**Requirement:** Type out every line of the data again, exactly.

-- Dataset content follows --

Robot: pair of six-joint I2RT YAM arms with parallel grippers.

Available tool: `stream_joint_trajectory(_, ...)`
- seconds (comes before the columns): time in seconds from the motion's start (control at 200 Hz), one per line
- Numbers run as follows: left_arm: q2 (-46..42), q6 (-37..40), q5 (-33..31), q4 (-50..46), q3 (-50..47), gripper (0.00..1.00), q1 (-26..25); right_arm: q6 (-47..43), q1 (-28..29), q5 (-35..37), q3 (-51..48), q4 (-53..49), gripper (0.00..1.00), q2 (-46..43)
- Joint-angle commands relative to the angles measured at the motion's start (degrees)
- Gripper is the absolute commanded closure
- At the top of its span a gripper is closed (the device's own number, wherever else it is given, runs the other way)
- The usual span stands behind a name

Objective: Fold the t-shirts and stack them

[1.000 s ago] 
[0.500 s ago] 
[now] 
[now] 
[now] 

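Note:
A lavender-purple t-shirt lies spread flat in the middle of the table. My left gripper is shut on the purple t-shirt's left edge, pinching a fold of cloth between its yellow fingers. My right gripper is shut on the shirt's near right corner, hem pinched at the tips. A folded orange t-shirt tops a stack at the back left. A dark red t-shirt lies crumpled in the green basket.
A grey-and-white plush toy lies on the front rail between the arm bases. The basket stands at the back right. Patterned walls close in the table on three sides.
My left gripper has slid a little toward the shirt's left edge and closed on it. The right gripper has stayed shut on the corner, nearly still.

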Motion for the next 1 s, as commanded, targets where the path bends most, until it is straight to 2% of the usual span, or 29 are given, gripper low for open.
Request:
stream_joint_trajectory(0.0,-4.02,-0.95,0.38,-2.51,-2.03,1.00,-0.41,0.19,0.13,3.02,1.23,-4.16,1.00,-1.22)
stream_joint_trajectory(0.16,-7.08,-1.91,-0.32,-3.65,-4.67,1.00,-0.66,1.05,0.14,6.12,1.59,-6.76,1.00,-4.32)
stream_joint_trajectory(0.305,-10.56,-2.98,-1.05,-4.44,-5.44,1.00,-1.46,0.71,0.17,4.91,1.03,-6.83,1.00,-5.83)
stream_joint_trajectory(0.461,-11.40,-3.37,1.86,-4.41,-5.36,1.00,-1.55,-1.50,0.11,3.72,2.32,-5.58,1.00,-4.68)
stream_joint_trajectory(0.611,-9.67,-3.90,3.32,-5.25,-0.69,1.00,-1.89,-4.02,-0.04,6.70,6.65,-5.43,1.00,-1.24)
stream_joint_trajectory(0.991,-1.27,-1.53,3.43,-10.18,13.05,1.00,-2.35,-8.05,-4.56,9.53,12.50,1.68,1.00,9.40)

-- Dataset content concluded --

**Answer to the exercise:**
Robot: pair of six-joint I2RT YAM arms with parallel grippers.

Available tool: `stream_joint_trajectory(_, ...)`
- seconds (comes before the columns): time in seconds from the motion's start (control at 200 Hz), one per line
- Numbers run as follows: left_arm: q2 (-46..42), q6 (-37..40), q5 (-33..31), q4 (-50..46), q3 (-50..47), gripper (0.00..1.00), q1 (-26..25); right_arm: q6 (-47..43), q1 (-28..29), q5 (-35..37), q3 (-51..48), q4 (-53..49), gripper (0.00..1.00), q2 (-46..43)
- Joint-angle commands relative to the angles measured at the motion's start (degrees)
- Gripper is the absolute commanded closure
- At the top of its span a gripper is closed (the device's own number, wherever else it is given, runs the other way)
- The usual span stands behind a name

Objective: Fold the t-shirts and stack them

[1.000 s ago] 
[0.500 s ago] 
[now] 
[now] 
[now] 

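Note:
A lavender-purple t-shirt lies spread flat in the middle of the table. My left gripper is shut on the purple t-shirt's left edge, pinching a fold of cloth between its yellow fingers. My right gripper is shut on the shirt's near right corner, hem pinched at the tips. A folded orange t-shirt tops a stack at the back left. A dark red t-shirt lies crumpled in the green basket.
A grey-and-white plush toy lies on the front rail between the arm bases. The basket stands at the back right. Patterned walls close in the table on three sides.
My left gripper has slid a little toward the shirt's left edge and closed on it. The right gripper has stayed shut on the corner, nearly still.
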
Motion for the next 1 s, as commanded, targets where the path bends most, until it is straight to 2% of the usual span, or 29 are given, gripper low for open.
Request:
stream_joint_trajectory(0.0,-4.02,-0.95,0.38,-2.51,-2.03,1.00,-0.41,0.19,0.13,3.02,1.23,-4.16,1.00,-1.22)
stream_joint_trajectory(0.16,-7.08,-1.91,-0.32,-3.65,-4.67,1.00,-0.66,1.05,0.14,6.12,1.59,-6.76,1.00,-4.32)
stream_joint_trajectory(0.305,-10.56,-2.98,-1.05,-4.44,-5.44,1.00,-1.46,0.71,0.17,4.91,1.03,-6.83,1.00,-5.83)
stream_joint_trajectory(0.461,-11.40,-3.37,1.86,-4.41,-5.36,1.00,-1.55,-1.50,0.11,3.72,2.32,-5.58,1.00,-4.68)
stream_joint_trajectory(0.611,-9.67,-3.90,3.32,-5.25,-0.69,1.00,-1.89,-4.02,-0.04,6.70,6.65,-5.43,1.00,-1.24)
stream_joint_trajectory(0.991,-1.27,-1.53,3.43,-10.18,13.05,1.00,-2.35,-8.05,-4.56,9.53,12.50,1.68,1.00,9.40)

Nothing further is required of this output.